> _Task goal_: The first line of the entries is where the copy starts and the line with "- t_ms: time" is where it ends; set down each line exactly, both ends included, and drop pictures.

--- Data for analysis ---

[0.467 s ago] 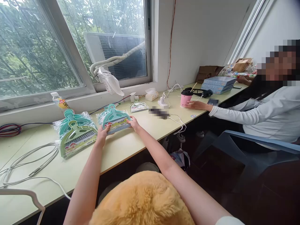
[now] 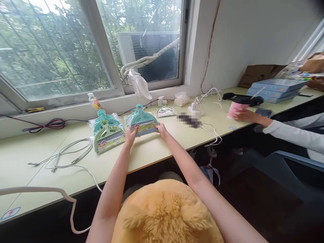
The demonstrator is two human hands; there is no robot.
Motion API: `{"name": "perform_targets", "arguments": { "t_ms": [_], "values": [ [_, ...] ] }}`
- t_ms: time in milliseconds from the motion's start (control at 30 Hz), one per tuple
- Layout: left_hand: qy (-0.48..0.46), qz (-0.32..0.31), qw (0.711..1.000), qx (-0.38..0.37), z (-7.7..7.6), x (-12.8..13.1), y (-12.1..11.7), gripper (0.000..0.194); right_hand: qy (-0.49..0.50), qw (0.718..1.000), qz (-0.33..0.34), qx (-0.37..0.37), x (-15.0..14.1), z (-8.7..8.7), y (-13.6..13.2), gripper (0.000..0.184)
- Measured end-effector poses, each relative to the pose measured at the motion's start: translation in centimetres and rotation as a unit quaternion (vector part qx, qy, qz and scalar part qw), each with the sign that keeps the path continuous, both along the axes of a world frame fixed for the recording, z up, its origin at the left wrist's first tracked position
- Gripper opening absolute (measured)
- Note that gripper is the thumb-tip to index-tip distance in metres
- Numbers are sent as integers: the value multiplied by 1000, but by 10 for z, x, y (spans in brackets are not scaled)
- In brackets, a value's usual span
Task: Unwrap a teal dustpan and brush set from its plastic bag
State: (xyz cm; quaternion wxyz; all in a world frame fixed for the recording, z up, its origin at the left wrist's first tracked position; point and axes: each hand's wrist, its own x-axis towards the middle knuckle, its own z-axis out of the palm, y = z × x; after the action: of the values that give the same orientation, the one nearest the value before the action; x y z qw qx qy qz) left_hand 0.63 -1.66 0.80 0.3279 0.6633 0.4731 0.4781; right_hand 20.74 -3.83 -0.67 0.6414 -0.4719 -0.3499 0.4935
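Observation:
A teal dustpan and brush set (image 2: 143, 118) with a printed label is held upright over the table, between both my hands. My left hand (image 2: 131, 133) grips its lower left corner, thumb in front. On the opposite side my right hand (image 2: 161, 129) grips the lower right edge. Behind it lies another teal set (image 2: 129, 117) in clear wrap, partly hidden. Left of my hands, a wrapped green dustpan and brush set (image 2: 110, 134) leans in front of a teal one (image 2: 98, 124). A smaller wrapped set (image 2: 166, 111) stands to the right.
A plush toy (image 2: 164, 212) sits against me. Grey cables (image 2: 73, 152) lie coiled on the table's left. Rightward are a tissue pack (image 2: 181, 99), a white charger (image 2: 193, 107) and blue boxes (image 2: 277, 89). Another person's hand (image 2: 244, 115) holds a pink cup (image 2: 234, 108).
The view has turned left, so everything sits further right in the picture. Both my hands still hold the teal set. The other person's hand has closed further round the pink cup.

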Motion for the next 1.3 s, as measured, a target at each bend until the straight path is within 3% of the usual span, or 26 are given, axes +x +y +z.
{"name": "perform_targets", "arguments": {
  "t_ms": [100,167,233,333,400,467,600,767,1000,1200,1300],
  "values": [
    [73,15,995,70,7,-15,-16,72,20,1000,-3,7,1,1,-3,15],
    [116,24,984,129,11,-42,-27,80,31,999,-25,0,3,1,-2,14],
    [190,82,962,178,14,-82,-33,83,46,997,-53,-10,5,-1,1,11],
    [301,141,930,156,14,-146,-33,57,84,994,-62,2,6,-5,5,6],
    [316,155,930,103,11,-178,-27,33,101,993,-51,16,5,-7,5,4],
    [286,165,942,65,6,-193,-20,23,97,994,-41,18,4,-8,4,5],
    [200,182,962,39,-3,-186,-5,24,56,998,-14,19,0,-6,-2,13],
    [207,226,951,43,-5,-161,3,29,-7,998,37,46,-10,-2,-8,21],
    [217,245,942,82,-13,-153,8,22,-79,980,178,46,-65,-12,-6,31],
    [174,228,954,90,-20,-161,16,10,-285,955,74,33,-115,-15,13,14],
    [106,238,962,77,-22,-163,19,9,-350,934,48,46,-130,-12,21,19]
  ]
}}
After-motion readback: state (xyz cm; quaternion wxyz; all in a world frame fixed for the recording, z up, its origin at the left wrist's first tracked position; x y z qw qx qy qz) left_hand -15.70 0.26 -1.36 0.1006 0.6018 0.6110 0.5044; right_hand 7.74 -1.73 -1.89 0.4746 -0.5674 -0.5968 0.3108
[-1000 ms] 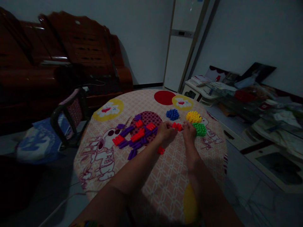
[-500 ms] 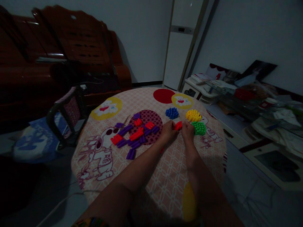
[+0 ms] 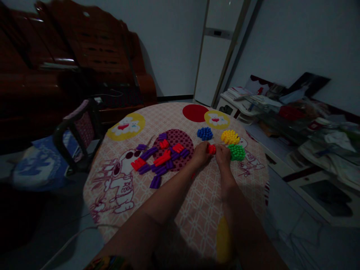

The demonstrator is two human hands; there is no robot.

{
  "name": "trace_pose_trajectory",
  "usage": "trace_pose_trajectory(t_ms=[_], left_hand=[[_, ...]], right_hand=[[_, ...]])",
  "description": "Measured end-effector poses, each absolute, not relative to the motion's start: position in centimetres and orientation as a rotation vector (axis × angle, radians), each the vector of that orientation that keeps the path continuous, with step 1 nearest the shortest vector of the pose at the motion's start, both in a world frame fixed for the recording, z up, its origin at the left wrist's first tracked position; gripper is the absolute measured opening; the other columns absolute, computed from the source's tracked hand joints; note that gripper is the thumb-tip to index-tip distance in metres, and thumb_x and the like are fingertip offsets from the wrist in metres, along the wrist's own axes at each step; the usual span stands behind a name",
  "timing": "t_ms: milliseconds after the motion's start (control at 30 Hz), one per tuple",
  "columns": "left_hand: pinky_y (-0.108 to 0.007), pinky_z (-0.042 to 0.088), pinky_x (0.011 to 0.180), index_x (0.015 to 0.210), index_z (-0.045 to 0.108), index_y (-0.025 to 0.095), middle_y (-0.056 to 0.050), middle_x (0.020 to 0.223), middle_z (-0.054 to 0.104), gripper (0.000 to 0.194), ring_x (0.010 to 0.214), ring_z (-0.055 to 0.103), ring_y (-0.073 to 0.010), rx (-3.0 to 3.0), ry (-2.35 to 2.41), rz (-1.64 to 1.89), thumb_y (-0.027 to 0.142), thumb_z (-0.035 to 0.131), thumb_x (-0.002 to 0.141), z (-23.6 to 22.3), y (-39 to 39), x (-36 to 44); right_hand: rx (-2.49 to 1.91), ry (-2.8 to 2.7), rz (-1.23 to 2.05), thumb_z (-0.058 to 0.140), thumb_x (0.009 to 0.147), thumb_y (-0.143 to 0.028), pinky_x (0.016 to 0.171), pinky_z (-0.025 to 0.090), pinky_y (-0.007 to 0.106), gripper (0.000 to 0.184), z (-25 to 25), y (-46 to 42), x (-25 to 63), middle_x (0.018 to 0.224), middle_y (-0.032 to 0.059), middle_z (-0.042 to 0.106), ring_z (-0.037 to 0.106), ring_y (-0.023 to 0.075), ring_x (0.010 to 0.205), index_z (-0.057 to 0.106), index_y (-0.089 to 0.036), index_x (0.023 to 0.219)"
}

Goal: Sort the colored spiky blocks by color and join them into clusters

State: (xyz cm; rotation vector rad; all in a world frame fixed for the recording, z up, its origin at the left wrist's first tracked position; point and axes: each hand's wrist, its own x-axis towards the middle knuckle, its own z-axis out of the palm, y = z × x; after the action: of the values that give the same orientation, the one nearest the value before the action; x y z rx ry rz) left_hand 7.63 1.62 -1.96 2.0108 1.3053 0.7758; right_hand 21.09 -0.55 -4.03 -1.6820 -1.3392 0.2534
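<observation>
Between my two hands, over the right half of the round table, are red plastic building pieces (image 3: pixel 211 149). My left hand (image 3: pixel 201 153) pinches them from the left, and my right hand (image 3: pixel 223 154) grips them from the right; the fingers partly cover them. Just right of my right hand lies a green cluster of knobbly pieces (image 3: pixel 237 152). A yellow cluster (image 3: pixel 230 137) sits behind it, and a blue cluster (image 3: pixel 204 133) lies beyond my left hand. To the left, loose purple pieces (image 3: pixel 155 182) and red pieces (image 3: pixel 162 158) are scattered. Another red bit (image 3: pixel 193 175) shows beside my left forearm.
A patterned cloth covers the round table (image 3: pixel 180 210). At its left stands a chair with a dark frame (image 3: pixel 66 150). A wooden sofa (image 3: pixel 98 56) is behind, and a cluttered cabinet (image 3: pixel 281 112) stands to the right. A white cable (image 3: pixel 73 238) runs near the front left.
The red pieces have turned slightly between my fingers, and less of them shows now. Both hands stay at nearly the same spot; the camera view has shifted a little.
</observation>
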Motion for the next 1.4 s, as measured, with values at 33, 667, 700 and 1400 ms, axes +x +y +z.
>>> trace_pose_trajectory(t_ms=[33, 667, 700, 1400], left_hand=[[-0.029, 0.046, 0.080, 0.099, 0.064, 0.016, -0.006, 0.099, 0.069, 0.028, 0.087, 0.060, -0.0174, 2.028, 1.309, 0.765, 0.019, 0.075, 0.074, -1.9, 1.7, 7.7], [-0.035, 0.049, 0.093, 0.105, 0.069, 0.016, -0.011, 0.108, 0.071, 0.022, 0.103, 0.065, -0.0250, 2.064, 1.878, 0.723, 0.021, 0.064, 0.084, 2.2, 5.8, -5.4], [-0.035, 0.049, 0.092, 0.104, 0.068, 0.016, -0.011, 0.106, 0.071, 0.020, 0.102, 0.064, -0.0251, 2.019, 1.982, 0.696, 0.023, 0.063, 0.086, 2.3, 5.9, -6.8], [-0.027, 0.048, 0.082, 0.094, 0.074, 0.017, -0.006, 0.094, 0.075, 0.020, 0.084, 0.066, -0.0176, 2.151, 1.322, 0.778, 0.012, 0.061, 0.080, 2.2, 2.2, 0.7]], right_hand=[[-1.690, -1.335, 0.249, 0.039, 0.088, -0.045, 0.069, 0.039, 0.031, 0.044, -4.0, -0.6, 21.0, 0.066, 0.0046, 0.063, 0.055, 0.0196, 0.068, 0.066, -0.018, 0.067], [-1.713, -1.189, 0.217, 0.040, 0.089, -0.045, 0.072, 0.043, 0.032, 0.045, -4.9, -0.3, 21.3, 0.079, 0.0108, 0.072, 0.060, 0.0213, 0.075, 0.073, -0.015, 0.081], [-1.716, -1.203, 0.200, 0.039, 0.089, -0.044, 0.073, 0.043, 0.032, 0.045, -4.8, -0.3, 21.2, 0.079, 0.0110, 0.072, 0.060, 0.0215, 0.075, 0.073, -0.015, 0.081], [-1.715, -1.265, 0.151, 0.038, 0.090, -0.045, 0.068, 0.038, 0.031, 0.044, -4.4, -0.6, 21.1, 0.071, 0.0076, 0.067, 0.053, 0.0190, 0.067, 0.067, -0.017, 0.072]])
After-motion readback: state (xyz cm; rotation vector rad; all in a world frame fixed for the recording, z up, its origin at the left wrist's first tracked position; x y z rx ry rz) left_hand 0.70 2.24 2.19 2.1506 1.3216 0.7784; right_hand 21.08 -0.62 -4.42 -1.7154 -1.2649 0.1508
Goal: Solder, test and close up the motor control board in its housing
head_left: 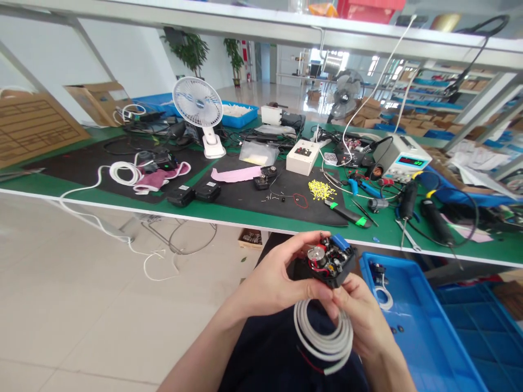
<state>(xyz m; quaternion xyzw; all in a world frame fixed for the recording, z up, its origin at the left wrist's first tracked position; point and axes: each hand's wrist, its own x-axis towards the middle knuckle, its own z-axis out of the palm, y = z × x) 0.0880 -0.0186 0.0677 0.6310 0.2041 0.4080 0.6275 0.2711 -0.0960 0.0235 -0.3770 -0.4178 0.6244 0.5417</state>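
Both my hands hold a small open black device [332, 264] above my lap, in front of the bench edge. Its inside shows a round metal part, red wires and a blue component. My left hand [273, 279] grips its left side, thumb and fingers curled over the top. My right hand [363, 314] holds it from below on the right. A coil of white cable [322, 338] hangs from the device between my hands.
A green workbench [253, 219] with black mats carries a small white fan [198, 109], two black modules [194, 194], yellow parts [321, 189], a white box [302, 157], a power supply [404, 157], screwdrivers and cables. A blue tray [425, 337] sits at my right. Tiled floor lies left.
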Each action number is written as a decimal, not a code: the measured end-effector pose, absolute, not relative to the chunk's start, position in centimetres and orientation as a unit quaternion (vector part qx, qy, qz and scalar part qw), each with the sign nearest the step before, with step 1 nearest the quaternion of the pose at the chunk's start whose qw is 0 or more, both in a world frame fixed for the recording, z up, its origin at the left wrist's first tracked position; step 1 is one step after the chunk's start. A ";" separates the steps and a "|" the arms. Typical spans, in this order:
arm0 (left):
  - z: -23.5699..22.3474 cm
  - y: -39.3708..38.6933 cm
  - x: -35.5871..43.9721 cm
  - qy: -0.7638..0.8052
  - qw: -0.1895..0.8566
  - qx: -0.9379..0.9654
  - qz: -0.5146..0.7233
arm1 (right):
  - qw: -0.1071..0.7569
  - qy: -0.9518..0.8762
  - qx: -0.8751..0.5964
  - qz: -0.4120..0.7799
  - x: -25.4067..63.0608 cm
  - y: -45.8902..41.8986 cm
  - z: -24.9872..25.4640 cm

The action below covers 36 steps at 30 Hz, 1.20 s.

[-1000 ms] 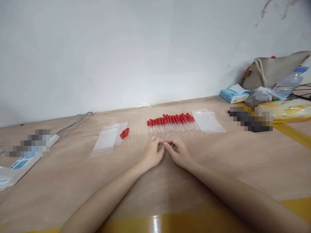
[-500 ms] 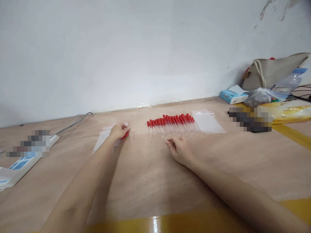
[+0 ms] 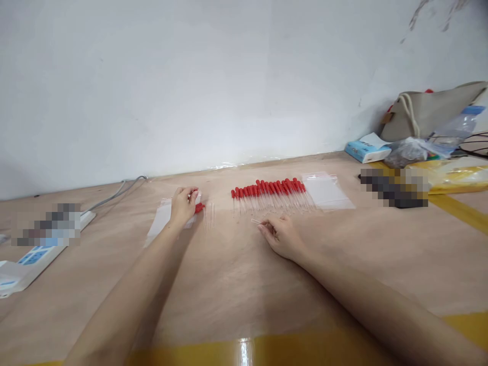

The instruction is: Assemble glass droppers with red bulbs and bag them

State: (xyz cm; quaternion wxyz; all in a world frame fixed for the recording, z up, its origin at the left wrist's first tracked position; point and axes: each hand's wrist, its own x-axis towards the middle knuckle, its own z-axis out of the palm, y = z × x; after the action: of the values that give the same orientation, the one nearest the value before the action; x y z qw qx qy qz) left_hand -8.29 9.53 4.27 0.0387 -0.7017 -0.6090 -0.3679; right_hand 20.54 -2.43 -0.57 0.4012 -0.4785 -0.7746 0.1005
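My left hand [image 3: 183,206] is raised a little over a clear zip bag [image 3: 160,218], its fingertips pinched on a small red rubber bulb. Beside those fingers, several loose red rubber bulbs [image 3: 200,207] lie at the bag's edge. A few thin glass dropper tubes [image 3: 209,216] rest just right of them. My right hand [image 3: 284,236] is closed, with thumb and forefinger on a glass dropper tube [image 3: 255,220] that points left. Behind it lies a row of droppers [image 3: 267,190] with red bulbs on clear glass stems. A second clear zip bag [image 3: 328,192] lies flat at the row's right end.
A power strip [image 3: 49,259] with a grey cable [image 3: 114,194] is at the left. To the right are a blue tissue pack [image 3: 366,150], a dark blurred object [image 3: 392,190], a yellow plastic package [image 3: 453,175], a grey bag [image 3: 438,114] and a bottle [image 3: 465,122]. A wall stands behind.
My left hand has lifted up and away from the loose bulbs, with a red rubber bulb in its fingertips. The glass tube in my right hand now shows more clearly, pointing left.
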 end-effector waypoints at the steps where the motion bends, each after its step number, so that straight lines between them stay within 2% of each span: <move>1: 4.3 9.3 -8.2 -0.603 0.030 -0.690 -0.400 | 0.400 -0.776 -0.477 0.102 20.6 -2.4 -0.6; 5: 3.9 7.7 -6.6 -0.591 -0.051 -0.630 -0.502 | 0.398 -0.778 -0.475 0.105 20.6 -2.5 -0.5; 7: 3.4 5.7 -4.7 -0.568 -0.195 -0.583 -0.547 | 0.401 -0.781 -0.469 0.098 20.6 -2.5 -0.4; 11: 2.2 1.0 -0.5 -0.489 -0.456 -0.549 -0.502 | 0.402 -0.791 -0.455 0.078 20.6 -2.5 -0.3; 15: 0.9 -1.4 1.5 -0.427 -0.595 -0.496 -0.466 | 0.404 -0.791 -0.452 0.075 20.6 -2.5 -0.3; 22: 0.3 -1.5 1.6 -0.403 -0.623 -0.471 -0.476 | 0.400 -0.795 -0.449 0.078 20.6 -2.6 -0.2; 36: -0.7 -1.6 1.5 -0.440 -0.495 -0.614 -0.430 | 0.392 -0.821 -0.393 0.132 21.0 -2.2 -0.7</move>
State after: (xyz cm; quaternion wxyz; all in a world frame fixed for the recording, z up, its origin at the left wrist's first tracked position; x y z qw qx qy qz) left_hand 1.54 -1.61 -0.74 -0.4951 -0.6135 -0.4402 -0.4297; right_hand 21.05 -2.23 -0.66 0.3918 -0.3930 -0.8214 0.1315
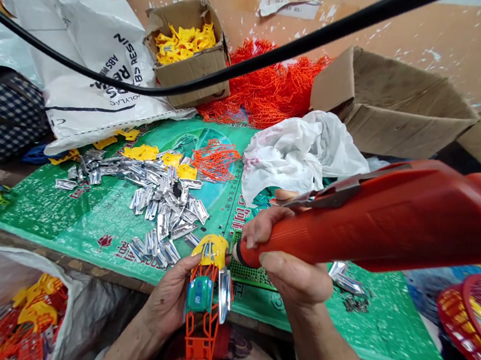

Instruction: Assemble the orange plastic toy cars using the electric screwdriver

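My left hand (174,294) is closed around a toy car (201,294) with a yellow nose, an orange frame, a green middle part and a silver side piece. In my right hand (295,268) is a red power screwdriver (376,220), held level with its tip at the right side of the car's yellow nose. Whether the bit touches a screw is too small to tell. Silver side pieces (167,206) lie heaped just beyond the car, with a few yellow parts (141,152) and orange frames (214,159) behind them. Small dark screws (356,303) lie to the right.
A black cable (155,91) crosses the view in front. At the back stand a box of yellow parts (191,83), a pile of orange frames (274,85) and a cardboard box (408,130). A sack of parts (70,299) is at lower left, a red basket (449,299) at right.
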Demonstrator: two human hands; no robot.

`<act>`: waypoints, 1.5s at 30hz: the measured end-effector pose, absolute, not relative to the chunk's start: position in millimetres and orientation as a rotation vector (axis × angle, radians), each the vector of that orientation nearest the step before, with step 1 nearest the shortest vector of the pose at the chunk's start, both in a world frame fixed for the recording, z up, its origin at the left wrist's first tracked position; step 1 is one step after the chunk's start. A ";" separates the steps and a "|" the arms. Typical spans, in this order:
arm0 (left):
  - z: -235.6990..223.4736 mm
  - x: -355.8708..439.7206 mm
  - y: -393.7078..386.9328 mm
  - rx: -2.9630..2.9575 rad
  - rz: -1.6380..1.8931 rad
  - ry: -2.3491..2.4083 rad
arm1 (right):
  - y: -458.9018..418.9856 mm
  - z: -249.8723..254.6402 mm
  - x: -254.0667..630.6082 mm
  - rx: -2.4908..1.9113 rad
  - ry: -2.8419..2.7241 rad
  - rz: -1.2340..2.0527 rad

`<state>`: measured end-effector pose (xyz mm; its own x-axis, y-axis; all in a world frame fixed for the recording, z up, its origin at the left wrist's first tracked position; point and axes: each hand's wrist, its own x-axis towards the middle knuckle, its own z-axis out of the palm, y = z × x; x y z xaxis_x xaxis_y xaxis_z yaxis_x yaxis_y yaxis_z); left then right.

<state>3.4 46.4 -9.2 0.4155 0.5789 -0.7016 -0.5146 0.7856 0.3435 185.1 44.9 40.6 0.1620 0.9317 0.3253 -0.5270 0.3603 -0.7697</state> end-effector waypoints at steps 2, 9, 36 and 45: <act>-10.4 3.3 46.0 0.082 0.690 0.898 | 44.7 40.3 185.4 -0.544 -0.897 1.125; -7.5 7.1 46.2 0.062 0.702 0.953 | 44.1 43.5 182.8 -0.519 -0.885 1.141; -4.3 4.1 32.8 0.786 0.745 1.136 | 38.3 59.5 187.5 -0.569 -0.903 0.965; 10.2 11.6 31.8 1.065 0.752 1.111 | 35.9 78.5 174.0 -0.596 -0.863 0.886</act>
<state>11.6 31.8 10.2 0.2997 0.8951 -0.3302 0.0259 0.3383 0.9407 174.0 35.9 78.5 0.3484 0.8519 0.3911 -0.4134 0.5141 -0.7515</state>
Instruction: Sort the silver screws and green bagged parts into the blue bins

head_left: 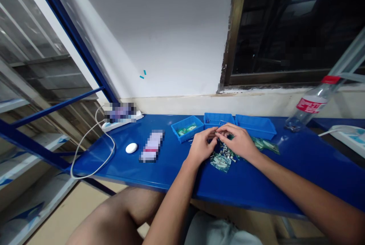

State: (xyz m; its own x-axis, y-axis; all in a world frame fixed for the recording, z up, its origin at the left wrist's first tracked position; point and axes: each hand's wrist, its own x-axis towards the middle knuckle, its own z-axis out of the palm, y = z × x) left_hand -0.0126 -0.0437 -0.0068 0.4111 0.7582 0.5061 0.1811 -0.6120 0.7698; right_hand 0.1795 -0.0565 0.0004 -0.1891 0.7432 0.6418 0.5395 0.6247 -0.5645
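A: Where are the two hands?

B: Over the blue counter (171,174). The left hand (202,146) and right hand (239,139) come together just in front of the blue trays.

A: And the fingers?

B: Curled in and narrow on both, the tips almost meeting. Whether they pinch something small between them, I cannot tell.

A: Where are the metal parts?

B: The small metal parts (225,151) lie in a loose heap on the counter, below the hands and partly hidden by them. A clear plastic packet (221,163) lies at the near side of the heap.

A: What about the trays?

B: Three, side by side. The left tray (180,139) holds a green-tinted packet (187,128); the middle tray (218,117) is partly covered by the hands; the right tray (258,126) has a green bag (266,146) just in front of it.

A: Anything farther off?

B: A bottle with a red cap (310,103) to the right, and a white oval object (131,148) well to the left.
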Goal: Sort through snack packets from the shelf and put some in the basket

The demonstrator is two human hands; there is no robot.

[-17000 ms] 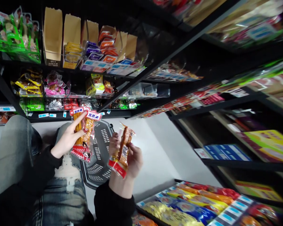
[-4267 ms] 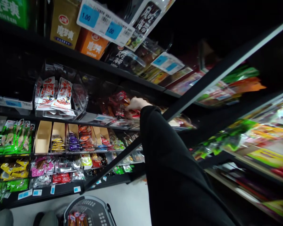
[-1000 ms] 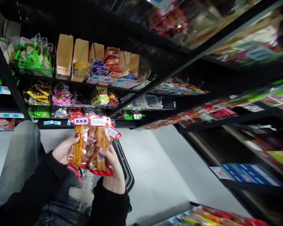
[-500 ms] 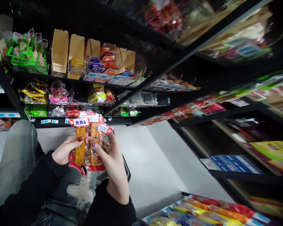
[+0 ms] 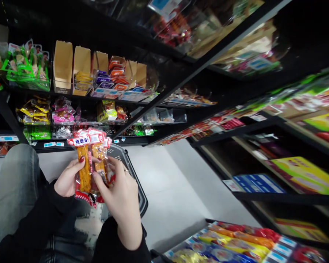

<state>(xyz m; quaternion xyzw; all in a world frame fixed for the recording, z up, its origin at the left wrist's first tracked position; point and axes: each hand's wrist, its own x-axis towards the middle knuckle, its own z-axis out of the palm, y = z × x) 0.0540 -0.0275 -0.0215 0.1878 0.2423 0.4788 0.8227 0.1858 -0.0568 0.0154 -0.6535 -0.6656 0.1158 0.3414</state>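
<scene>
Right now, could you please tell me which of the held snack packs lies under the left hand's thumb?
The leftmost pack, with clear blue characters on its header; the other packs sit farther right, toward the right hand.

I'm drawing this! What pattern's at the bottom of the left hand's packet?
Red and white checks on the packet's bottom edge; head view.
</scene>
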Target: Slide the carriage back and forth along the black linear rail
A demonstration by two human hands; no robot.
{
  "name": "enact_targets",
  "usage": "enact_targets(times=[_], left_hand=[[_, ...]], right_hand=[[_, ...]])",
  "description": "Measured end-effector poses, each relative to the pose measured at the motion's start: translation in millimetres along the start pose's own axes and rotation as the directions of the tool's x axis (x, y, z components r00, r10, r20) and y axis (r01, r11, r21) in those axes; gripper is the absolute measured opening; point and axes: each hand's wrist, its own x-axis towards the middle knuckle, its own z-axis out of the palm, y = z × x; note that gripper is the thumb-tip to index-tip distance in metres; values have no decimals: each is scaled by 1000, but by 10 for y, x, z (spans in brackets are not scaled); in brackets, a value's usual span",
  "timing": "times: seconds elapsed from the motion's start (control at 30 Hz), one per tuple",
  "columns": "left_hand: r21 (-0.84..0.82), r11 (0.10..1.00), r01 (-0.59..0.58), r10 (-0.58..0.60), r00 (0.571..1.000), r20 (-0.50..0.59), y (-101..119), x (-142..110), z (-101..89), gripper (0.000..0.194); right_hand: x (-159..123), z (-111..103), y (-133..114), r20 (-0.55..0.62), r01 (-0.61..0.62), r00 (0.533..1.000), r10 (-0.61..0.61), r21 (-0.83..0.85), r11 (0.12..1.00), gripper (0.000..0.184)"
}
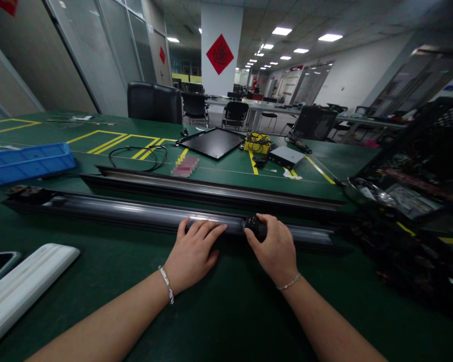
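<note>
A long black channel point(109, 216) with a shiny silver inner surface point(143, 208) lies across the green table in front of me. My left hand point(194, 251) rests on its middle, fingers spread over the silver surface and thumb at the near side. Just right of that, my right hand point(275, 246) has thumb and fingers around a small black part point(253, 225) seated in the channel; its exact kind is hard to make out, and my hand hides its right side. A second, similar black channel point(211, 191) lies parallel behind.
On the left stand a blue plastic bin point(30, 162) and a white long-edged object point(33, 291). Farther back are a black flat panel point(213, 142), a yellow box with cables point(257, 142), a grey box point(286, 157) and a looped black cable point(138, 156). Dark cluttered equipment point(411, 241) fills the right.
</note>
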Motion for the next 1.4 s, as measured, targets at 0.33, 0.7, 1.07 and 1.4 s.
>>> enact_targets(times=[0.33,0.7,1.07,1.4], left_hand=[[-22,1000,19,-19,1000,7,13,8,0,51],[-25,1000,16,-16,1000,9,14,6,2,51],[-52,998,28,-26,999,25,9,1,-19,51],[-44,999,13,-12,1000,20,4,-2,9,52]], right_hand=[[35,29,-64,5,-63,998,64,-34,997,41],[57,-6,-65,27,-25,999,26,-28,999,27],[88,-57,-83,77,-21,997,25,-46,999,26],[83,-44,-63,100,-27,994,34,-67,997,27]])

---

> _The completed task_:
[0.467 s ago] 
[now] 
The demonstrator is two human hands; there is no robot.
Motion API: `{"name": "perform_targets", "arguments": { "t_ms": [_], "values": [ [_, ...] ] }}`
- t_ms: time in milliseconds from the motion's start (control at 30 Hz), one per tuple

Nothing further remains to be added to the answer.